Additional treatments with unique mechanisms are on the horizon. Topical formulations being investigated in phase 3 clinical trials include:
BRM421 (BRIM Biotechnology), a synthetic peptide that sparks tissue regeneration and corneal repair, reduces inflammation, and improves tear quality
Reproxalap (Aldeyra Therapeutics), a reactive aldehyde species inhibitor that reduces inflammation
SI-614 (Seikagaku), a modified hyaluronate that stabilizes the tear film and promotes corneal wound healing
Tivanisiran (Sylentis), a small interfering RNA that controls pain and inflammation by inhibiting the synthesis of TRPV1
Visomitin (Mitotech), a cardiolipin peroxidation inhibitor that sustains and restores mitochondrial function to target inflammation, corneal damage, tear deficiency, and gland tissue regeneration
Without precise diagnostic tools, practitioners would be unable to provide personalized treatment. The old standby is the Schirmer test, which determines whether eyes are underproducing or overproducing tears. But tear film can now be analyzed with InflammaDry (Quidel), which detects an inflammation-linked enzyme, MMP-9, to identify patients who may benefit from anti-inflammatory therapy. Also available are the ATD TearScan 300 microassay (Advanced Tear Diagnostics), which identifies dry eye by measuring lactoferrin and IgE levels in tears, and the Osmolarity System (TearLab), which measures the aqueous content of the tear film by checking for heightened electrolytes.
Experimental diagnostics are promising. TeaRx technology (DiagnosTear) performs a multiparameter assay on a tiny tear sample to make a differential dry eye diagnosis. This 10-minute assay could become the first available at the point of care.
Other strategies may help standardize clinical trials.

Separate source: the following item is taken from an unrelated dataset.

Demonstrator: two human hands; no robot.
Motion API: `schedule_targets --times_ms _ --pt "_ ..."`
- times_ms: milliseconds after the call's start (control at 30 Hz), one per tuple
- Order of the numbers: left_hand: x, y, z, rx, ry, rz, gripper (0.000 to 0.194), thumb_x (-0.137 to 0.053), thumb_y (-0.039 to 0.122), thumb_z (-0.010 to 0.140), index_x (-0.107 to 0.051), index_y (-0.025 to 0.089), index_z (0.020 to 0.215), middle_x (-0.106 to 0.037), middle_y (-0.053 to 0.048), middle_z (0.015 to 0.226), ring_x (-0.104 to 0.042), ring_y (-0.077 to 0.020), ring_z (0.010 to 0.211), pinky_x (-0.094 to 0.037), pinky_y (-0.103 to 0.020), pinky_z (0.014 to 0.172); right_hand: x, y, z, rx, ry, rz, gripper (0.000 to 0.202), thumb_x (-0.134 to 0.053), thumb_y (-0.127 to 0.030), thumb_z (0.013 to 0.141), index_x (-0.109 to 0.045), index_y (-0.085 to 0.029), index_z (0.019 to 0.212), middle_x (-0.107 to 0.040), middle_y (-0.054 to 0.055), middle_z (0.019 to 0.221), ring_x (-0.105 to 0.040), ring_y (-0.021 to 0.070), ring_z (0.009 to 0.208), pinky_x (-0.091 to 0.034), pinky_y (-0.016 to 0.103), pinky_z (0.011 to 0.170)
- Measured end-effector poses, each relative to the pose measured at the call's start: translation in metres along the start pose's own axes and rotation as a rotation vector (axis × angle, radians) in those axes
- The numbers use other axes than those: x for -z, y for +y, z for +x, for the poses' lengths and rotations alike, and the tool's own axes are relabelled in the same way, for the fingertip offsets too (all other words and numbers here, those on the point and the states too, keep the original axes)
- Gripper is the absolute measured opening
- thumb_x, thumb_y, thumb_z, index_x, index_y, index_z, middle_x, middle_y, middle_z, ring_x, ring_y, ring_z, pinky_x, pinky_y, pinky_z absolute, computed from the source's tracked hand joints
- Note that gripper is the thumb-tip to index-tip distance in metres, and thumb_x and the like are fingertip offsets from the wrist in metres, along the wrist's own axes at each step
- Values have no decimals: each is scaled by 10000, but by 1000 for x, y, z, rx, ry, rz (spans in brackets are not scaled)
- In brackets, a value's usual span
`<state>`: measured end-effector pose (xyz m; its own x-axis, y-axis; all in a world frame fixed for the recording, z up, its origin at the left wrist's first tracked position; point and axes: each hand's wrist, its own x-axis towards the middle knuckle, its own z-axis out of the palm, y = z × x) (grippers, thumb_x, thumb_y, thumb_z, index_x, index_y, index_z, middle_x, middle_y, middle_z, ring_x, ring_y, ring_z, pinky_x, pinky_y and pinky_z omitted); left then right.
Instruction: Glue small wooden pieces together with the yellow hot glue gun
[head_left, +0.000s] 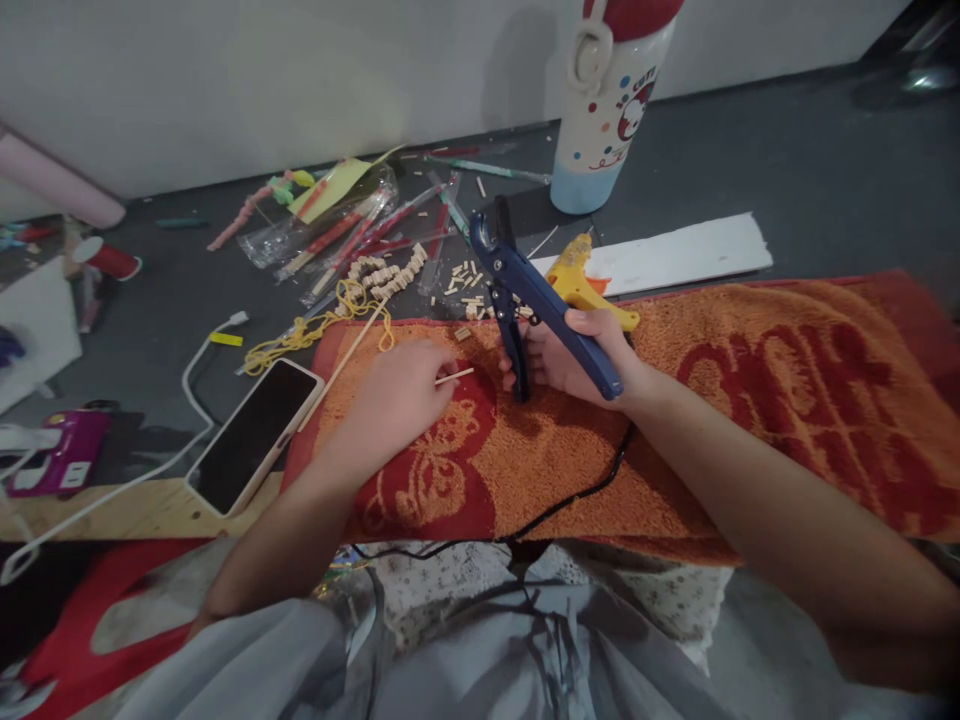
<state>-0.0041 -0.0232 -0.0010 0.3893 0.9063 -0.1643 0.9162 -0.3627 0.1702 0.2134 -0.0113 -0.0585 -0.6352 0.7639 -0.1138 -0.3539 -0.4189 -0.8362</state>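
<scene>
My left hand is closed over the orange and red towel, pinching a thin wooden stick whose end points right. My right hand is wrapped around the handles of a blue pipe cutter, which are spread apart. Its cutting head points up and away from me, and nothing shows in its jaw. Just behind that hand lies a yellow glue gun, partly hidden. Small cut wooden pieces are scattered beyond the towel, near the cutter. A longer wooden stick lies left of my left hand.
A phone and white cable lie at the left. Yellow string, joined wooden pieces and plastic-wrapped sticks are at the back. A tall bottle stands behind a white strip. A black cord crosses the towel.
</scene>
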Motion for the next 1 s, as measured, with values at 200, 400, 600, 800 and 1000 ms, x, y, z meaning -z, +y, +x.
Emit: schedule_targets --times_ms 200,400,600,800,1000 --pt "3 0 4 50 45 -140 217 -521 197 813 -733 192 858 -750 -61 862 -659 -218 780 -485 -345 723 0 0 0 -7 2 5 590 -556 -744 673 -583 -212 927 -691 100 926 -663 267 949 -561 390 784" --pt "-4 -3 11 62 122 -121 240 -512 233 846 -739 179 901 -755 -83 942 -665 -227 861 -489 -352 789 0 1 0 8 -23 14 590 -549 -724 697 -581 -201 968 -684 111 951 -652 263 974 -563 410 820" --pt "-12 -6 16 30 123 -55 264 -496 235 866 -743 174 938 -753 -90 973 -666 -230 891 -493 -366 816 -2 1 -1 7 -2 9 589 -526 -731 714 -585 -207 976 -680 110 920 -643 281 1009 -559 412 817" --pt "-13 -7 17 25 157 -27 258 -492 232 866 -741 179 913 -743 -94 949 -656 -227 872 -490 -360 791 -1 0 -1 -12 1 -4 603 -547 -738 687 -594 -208 971 -680 108 922 -648 276 987 -556 402 804" --pt "-15 -9 18 25 166 -26 254 -494 237 866 -737 180 913 -737 -89 933 -648 -220 861 -484 -350 779 -1 1 -1 -19 12 6 564 -545 -733 688 -595 -224 927 -676 97 861 -657 280 967 -558 401 785"
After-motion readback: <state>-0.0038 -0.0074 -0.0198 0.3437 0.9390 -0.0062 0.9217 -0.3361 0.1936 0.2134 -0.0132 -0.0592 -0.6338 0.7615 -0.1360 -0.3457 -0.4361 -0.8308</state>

BEDx (Boston Eye Diagnostics) is an imaging technology that captures clear photographs of corneas stained with fluorescein and other images of the ocular surface. In an automated and repeatable manner, the device takes several pictures and then volume averages them to create an image that is in focus across multiple depths. The system’s objectivity may help level the grading of corneal staining photos.
Standardized grading may also be supported by a modified version of the National Eye Institute’s corneal fluorescein staining scale (Figure). In a recent study, researchers at Lexitas introduced a modified scale to support more reliable and repeatable assessment methodology for examiners.5
The dry eye renaissance has changed not only our armamentarium but the way we provide care. Because managing the condition is often time consuming, many practices are opening dry eye centers6 that accommodate diagnosis and treatment without affecting other clinic scheduling. Their services include cash pay therapies such as LipiFlow, vitamins, and artificial tears for patients seeking care beyond what their insurance will cover. Cataract surgeons have also enhanced their focus on dry eye management,7 because resolving symptoms before a procedure can support the accuracy of refractive calculations and limit postsurgical discomfort.
There’s no doubt that advances in dry eye management and diagnosis are making a difference for patients, but questions remain. Can issues such as diet8 and climate exacerbate dry eye? Should lifestyle recommendations such as better hydration and turning off ceiling fans be part of our treatment plans? Answers are sure to emerge as we pursue further research, building on today’s advances with next-level discoveries about this multifactorial condition.